Sin más el hombre le vuelve la espalda, sin decir nada. Monsieur Blanc se apresura a informarnos:
—Ese ya no es un prisionero. ¿Es usted un libéré?
—Sí, un libéré de por vida, pero la vida no durará mucho más, espero. —Y esboza una sonrisa horrenda que hace retroceder un paso a Mr. Burr.
Por suerte se acerca a nosotros alguien que, si se compara con las desaliñadas figuras, resulta verdaderamente grato.
Un caballero mayor vestido por completo de un blanco impecable. Con el distinguido porte de un príncipe derrocado y la sonrisa solícita de un jefe de distrito, se aproxima a nosotros. Verdaderamente se le podría tomar por un gobernador, si no nos hubiera ofrecido bastones tallados por él mismo.
—También un libéré —afirma Monsieur Blanc—. Aquí pueden ver en lo que llega a convertirse un hombre con su propia buena voluntad, incluso en un lugar como éste.
Antes de que el curioso Mr. Burr compre un bastón, quiere conocer la historia del distinguido caballero.

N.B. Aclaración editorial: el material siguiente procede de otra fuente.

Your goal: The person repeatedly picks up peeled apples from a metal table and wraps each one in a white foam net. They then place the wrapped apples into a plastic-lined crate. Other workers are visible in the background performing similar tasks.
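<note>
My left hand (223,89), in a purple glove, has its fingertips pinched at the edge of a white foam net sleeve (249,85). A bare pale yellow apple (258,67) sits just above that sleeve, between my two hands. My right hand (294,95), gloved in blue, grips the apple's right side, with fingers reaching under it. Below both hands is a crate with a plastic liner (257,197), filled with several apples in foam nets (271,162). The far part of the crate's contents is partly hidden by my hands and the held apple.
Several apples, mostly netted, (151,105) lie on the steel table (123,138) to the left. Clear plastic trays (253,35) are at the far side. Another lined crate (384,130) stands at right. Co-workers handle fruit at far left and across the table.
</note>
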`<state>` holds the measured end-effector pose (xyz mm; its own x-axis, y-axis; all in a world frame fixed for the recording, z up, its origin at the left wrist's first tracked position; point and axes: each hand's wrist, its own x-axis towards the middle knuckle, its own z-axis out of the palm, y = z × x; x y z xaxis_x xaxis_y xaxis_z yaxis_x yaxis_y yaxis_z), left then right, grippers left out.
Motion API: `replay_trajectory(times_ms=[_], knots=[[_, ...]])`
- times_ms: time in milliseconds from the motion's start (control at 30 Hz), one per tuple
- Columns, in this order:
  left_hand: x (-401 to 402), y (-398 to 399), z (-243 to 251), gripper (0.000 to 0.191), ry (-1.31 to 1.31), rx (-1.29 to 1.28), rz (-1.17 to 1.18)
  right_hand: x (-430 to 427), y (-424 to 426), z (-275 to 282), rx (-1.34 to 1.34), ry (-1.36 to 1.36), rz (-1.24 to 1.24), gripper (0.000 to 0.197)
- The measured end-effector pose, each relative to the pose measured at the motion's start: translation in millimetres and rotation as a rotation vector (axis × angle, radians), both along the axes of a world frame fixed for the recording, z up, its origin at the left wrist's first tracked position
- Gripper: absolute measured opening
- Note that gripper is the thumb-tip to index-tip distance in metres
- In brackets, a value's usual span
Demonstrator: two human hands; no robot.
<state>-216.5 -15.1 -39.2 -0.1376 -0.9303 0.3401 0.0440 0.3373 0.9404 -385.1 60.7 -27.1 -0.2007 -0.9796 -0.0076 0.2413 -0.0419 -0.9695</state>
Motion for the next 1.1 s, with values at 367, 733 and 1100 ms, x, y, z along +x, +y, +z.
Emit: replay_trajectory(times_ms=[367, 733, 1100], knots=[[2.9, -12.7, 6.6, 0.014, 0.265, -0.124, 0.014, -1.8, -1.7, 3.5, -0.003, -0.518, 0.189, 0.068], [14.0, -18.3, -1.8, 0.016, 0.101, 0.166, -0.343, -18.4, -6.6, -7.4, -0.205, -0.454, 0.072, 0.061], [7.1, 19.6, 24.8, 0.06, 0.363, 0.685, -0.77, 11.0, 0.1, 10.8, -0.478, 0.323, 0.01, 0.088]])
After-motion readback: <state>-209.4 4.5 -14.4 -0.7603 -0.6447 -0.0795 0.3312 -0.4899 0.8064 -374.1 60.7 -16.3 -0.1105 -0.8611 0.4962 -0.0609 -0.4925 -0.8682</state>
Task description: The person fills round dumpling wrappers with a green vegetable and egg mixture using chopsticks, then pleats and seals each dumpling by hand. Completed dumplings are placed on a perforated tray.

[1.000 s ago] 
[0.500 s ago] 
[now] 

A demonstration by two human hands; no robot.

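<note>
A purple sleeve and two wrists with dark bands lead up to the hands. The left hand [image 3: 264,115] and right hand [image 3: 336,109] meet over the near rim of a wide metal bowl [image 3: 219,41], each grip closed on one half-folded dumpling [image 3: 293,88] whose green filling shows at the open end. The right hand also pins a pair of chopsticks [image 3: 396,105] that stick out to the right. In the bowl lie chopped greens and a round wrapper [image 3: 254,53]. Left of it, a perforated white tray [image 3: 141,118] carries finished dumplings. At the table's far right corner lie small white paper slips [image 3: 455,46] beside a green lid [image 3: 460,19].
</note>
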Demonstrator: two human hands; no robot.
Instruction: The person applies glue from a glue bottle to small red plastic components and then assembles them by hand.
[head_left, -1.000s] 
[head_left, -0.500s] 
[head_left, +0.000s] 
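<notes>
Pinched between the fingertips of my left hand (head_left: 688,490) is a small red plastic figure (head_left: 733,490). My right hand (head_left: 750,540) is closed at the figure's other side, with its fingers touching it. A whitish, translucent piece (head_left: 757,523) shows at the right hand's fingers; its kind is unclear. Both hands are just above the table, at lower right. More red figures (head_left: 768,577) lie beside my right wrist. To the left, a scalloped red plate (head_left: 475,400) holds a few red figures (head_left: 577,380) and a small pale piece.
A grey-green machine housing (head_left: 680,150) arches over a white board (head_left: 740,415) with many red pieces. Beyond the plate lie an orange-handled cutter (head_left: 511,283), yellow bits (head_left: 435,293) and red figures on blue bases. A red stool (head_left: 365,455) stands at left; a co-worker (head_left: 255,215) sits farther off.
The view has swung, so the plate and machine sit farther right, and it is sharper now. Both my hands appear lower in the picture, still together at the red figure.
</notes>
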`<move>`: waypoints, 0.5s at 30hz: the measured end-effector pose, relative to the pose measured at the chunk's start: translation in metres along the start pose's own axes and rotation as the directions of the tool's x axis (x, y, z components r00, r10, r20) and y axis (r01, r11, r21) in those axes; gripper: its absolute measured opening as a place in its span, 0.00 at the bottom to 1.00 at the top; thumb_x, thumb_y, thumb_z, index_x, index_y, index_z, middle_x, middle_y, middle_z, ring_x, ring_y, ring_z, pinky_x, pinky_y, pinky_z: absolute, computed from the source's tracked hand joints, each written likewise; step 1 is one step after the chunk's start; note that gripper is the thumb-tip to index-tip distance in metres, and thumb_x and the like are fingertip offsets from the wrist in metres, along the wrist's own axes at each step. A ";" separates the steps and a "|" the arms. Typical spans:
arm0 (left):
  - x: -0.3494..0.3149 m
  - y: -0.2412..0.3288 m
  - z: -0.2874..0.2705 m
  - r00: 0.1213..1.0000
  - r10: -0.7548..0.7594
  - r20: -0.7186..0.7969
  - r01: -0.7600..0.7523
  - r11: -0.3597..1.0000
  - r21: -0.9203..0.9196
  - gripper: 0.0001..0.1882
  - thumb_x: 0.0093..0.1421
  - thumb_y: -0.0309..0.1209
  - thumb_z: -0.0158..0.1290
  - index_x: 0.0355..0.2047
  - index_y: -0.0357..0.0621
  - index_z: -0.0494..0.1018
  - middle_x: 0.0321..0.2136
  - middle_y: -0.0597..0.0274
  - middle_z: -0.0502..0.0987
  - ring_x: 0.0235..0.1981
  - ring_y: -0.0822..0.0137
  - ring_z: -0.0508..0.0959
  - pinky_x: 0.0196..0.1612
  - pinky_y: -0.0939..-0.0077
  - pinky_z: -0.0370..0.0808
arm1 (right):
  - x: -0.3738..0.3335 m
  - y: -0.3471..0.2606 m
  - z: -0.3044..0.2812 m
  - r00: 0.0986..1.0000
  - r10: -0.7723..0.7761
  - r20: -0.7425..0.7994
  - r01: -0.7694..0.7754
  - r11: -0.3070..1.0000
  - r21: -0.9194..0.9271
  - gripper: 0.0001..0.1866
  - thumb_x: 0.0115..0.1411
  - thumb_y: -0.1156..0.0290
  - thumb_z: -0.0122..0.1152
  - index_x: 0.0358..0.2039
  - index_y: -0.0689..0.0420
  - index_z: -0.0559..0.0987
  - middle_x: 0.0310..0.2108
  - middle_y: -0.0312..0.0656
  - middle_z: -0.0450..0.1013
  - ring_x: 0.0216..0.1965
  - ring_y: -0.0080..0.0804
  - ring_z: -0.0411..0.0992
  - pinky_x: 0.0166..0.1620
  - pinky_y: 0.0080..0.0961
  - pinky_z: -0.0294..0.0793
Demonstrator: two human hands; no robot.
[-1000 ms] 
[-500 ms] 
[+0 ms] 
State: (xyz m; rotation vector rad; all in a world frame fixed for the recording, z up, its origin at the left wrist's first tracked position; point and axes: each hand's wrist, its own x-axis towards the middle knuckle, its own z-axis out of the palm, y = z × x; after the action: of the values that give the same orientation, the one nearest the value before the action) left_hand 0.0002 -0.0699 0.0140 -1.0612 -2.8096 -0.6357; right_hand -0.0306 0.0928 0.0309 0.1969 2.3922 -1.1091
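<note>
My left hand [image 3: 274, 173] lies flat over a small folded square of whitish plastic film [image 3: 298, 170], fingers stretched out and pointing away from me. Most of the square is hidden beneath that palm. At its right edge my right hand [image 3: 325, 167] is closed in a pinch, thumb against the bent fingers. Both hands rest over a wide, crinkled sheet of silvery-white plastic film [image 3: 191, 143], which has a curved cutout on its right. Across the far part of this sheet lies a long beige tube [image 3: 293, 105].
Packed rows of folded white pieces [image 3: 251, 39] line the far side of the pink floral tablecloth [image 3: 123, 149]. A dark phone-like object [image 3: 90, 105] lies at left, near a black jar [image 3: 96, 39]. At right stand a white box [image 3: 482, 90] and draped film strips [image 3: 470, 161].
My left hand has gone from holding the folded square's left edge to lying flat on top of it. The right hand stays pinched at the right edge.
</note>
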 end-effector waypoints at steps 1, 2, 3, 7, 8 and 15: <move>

—Un pequeño malentendido me trajo aquí —dice el lacónico anciano y continúa elogiando las ventajas de sus bastones.
—Se trata de un fulero habitual —aclara Monsieur Blanc.—. ¿Cuántos años le quedan todavía? —le pregunta al distinguido caballero.
—Todavía dos. Ahora estoy haciendo mi doblete. Durante cuatro largos años fui forçat. Ya tengo cumplidos dos como libéré, y dentro de dos años más seré libre. —Lo repetía despacio: «En dos años, libre.»